Anyway, here’s the news release from the International Bottled Water Association, along with my comments.

International Bottled Water Association

NEWS RELEASE

April 18, 2011

On Earth Day 2011, the Bottled Water Industry Can Celebrate Improvements in Recycling Rates, Reduced Plastic Content, and a Smaller Environmental Footprint

GUY SAYS: Reading that headline, you should already have your antenna up.

Alexandria, VA -- Commemoration of Earth Day 2011, celebrated on April 22, includes good news for those concerned about recycling empty plastic water bottles. PET plastic bottled water containers are again the single most recycled item in nationwide curbside collection programs, and their recycled rate has grown to 31%. According to International Bottled Water Association (IBWA) President and CEO Joe Doss: “We are really proud to have expanded bottled water’s PET plastic recycling leadership position, and want to recognize the millions of thoughtful bottled water consumers for taking an extra second or two to put their empty plastic bottles in the recycle bin.”

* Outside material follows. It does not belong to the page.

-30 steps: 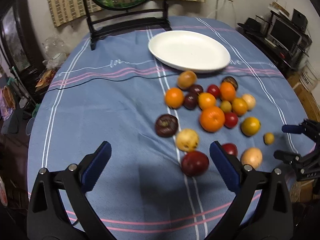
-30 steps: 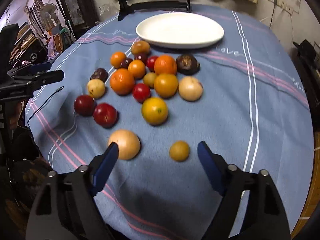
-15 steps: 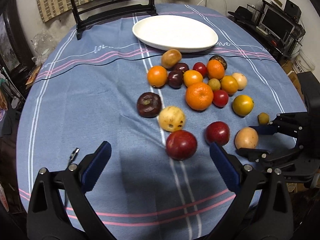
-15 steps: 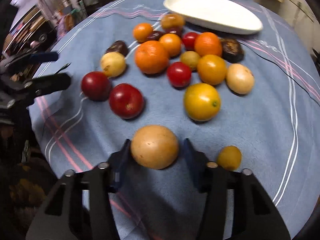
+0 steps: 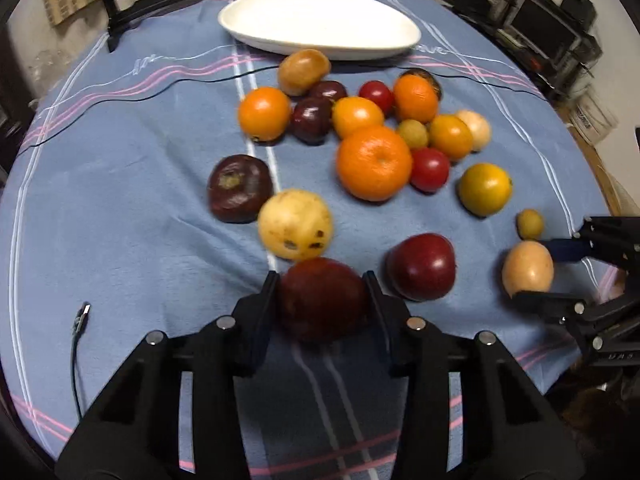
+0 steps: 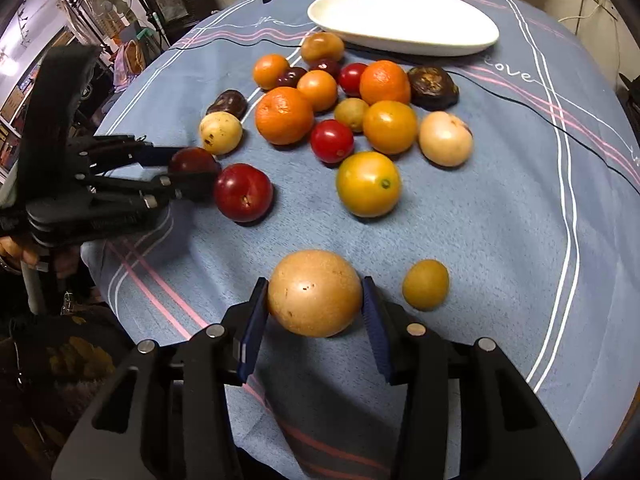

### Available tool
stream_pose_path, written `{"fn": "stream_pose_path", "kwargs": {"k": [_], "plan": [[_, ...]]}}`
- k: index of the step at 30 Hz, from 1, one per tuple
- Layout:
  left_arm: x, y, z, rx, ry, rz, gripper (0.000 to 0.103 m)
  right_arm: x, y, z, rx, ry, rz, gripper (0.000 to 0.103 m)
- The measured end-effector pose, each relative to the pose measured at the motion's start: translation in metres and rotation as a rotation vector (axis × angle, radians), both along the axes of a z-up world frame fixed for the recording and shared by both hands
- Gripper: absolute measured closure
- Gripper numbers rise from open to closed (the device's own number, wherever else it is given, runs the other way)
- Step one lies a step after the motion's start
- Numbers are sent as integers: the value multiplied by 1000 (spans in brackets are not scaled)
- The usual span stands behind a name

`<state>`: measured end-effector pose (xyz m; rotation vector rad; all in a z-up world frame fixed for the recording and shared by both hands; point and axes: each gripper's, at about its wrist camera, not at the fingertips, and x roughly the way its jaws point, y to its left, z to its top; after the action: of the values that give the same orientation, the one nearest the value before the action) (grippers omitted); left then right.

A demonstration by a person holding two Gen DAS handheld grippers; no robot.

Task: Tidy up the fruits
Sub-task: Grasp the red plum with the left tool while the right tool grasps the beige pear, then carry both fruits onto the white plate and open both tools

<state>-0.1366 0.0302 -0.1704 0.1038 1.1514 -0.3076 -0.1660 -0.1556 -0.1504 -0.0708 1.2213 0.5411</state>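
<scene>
Left gripper (image 5: 323, 298): black plastic jaws with blue ribbed pads have just been closing and now clamp a dark red, smooth, round plum (image 5: 323, 300) at the near edge of the spread, low over the cloth.
Right gripper (image 6: 315, 300): pads pressed on both sides of a tan, speckled, round fruit (image 6: 315, 293) at the near side of the table; a small dull-yellow fruit (image 6: 425, 284) lies just beside it, apart.
Cloth (image 6: 500, 208): soft blue fabric, slightly napped, crossed by pink and white stripes; a thin black cable (image 6: 540, 118) runs over it.
Plate (image 6: 404, 20): glossy white, oval, shallow, at the far side, holding nothing.
Loose fruit: between grippers and plate, a cluster of dimpled oranges, one large (image 6: 284, 115); shiny red tomatoes (image 6: 332, 141); a second red plum (image 6: 243, 192); a pale spotted fruit (image 6: 220, 133); a yellow-green one (image 6: 368, 184); wrinkled dark purple ones (image 6: 432, 86).
Hand (image 6: 24, 254): fingers wrapped on the left gripper's handle, at the frame's left edge.
</scene>
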Motion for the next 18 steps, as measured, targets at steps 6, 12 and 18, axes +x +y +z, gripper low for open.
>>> {"fn": "stream_pose_path", "kwargs": {"k": [6,12,18], "plan": [[1,7,38,-14,-58,-21,61,2,-10,11,23,-11,-9,57],[41,8,81,-33,-137,-8,61,34,-18,36,50,-51,-21,57],[109,-10,125,-48,-256,0,61,101,-16,89,75,-195,-30,57]]}}
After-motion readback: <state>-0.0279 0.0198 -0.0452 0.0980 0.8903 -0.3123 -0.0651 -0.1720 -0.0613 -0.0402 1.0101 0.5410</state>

GUY SAYS: The problem with this “positive news” is self-evident. If slightly less than a third of PET bottled water containers are being recycled, then slightly more than two-thirds are not. And this recycling rate (about a third) is typical of soft-drink containers and that rate has stalled and remained stagnant for years. Fact is, curbside recycling can only do so much, and has hit a “wall.” Yet an alternative that captures far more containers exists, and that is deposit-refund systems – a kind of system that, despite being effective, the soft drink and bottled water industry spends a great deal of money and lobbying effort fighting. I tend to be a “glass half full” kind of person, but for me this news release is “two thirds empty.”

This positive news about PET plastic bottle recycling on Earth Day 2011 comes from the National Association for PET Container Resources (NAPCOR), which completed a major bale study last year in 15 locations in 14 states. The 31% recycling rate is up only slightly since last year, which was 30.9% but a welcome continuation of steady annual increases in the recycling trend line since this analysis commenced in 2004, when the recycling rate for PET plastic bottled water containers stood at 16.62%. The latest data indicates that the recycling rate for PET plastic bottled water containers has nearly doubled in six years.

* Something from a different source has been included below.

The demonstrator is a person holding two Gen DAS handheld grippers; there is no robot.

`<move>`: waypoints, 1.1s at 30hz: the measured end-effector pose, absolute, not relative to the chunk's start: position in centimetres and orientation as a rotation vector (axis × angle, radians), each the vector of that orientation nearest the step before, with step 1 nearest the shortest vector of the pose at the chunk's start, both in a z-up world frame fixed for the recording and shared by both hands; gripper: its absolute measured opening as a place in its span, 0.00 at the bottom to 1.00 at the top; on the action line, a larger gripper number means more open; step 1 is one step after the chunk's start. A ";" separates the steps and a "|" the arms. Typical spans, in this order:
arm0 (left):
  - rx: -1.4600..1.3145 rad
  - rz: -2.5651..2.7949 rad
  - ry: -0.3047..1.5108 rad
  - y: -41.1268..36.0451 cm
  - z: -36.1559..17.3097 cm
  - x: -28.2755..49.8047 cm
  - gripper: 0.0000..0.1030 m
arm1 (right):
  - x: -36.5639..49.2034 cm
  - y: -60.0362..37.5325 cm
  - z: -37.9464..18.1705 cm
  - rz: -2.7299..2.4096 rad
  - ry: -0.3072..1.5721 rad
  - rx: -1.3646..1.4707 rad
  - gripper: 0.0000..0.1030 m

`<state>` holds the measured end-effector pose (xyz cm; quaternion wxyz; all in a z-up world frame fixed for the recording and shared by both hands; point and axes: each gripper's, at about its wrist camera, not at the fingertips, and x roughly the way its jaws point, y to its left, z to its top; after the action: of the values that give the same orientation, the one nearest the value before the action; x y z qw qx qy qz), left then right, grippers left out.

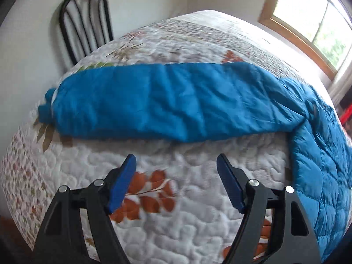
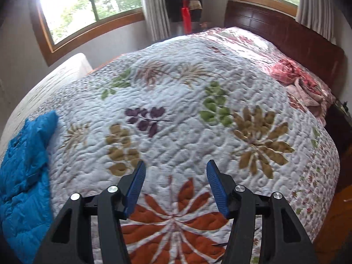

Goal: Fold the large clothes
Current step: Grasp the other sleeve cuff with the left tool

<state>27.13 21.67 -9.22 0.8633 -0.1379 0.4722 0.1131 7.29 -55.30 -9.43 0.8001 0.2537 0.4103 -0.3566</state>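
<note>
A large blue quilted jacket [image 1: 176,101] lies on the bed's white leaf-print quilt [image 1: 176,231]. One long sleeve stretches across the left wrist view from left to right, and the body runs down the right side. My left gripper [image 1: 176,160] is open and empty above the quilt, just short of the sleeve. In the right wrist view the jacket [image 2: 24,176] fills the lower left edge. My right gripper [image 2: 176,167] is open and empty over the quilt [image 2: 187,110], to the right of the jacket.
A black metal chair [image 1: 85,26] stands against the wall beyond the bed's far edge. A dark wooden headboard [image 2: 286,35] and a pink crumpled cloth [image 2: 301,81] are at the bed's right end. Windows [image 2: 88,2] and hanging clothes [image 2: 187,2] line the far wall.
</note>
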 end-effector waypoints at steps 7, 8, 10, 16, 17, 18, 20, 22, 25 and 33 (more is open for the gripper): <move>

GUY SAYS: Yes, the rate doubled, and then it flat-lined and has only grown one tenth of one per cent. Are the PR people laughing when they write this stuff? If they’re crying, it’s all the way to the bank.

As for making the plastic bottles lighter, analysis performed by the Beverage Marketing Corporation (BMC) for IBWA shows that over the past eight years the gram weight of the 16.9 ounce “single serve” bottled water container has dropped by 32.6%. The average PET bottled water container weighed 18.9 grams in 2000 and by 2009, the average amount of PET resin in each bottle has declined to 12.7 grams. In keeping with this year’s Earth Day theme of “A Billion Acts of Green,” BMC estimated that during this time span, more than 1.3 billion pounds of PET resin has been saved by the bottled water industry through container light-weighting. In 2008 alone, the bottled water industry saved 445 million pounds of PET plastic by reducing the weight of its plastic bottles.

GUY SAYS: These lightweighting claims really frost my flakes. It’s grotesque the way the beverage industry asks for kudos for making a small change that saves it money. Big deal. I’d love to see how far a proposed change that might cost the industry money would go. I bet the person proposing the idea would be laughed out of the boardroom. You want to talk about weight? How about we look at the environmental and energy impacts of shipping (very heavy) bottled water in trucks all across North America and around the world, in place of equal or better quality drinking water pumped from municipal systems directly into people’s homes and places of work, at a fraction of the cost. The only thing “lightweight” is the intellect of the people who think this is an impressive claim.

Improved recycling rates and lighter-weight containers are only part of the good news that the bottled water industry includes in its Earth Day 2011 commemoration. Last year, IBWA commissioned a Life Cycle Inventory (LCI) study to determine the environmental footprint of the United States bottled water industry. The results indicate that bottled water has a very small environmental footprint. The study found:

GUY SAYS: Oh my God… I’m taking a deep breath before I read what follows…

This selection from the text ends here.